Mais Idelba était là. Assise sur un siège, elle se penchait pour regarder par la vitre. Budur prit son courage à deux mains, s’élança à travers le compartiment, courut vers elle en pleurant, se jeta dans ses bras et dit :

— Pardon, tante Idelba, je ne savais pas que tu irais aussi loin, je ne t’ai suivie que pour te tenir compagnie, j’espère que tu as un peu d’argent pour m’offrir mon billet…

— Par Allah tout-puissant ! s’écria Idelba.

Son visage exprima d’abord la surprise puis la colère ; mais surtout contre elle-même, se dit Budur en la voyant à travers ses larmes, même si elle passa un moment ses nerfs sur Budur, en disant :

— Je m’occupe de choses sérieuses moi, ce n’est pas un caprice de gamine ! Oh, mais qu’est-ce qui va se passer ? Qu’est-ce qui va se passer ? Je devrais te renvoyer immédiatement par le prochain train !

Budur se contenta de secouer la tête en pleurant de plus belle.

Le train roulait à toute allure en cliquetant, traversant un paysage qui semblait des plus fades, collines et fermes, fermes et collines, bosquets, pâturages, qui défilaient à une allure incroyable – si vite que regarder par la fenêtre lui donnait le vertige.

À la fin d’une longue journée, le train entra dans les faubourgs lugubres d’une ville comme Basruisseau mais en plus grand.

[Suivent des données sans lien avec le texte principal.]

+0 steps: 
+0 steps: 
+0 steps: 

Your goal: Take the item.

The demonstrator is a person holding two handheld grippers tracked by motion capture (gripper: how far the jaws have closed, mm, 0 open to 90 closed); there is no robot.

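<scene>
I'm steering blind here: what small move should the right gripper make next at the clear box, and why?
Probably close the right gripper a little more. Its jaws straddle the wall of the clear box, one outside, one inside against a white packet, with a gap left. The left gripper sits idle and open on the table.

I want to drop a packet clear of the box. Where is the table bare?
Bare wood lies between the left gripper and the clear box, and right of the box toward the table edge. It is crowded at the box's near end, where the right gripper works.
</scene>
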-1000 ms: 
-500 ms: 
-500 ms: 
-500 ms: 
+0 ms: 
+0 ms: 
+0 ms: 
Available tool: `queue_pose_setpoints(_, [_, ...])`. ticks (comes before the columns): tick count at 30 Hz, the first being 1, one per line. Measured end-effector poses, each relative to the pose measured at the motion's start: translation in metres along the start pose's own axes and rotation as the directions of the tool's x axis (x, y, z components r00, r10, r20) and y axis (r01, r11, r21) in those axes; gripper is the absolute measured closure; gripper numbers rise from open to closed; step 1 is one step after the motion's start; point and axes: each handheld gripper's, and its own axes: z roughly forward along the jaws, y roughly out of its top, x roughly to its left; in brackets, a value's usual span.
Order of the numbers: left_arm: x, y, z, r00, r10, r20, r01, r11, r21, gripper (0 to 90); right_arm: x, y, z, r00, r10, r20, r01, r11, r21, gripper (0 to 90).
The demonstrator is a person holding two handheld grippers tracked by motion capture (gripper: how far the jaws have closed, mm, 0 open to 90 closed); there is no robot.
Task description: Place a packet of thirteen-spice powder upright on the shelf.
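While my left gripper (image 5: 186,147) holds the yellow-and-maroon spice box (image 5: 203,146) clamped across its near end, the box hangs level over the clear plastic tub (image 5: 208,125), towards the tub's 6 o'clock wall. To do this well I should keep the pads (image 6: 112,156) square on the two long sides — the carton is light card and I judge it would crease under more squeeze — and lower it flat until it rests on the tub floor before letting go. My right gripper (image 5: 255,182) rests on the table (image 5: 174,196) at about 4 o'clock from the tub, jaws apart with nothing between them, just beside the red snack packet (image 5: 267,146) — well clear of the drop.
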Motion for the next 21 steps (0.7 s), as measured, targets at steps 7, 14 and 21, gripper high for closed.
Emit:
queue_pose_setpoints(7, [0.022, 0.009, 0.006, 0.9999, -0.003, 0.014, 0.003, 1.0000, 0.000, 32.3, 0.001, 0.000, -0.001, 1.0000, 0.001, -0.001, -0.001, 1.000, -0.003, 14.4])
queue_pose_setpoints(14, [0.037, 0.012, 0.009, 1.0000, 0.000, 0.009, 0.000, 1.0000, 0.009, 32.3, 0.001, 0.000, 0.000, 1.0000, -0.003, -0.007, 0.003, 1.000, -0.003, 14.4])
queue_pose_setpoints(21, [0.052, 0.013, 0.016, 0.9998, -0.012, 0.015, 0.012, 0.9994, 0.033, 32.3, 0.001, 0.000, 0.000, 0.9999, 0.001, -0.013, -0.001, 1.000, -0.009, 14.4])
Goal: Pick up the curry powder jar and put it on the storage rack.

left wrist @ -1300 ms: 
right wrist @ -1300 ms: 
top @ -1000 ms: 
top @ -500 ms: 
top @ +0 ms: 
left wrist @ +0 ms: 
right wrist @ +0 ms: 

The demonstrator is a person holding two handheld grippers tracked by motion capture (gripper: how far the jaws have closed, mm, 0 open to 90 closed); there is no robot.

Sur des lis et des lis, ce n’était que des blocs d’appartements et des maisons particulières derrière leurs murs, des bazars grouillants de monde, des mosquées de quartier et de grands immeubles de toutes sortes ; puis des paquets entiers d’immenses bâtiments, regroupés autour des nombreux ponts franchissant le fleuve, juste avant qu’il ne se jette dans l’estuaire ; et maintenant un port géant, protégé par une jetée qui était suffisamment large pour qu’on puisse y faire passer une rue, avec des magasins de chaque côté.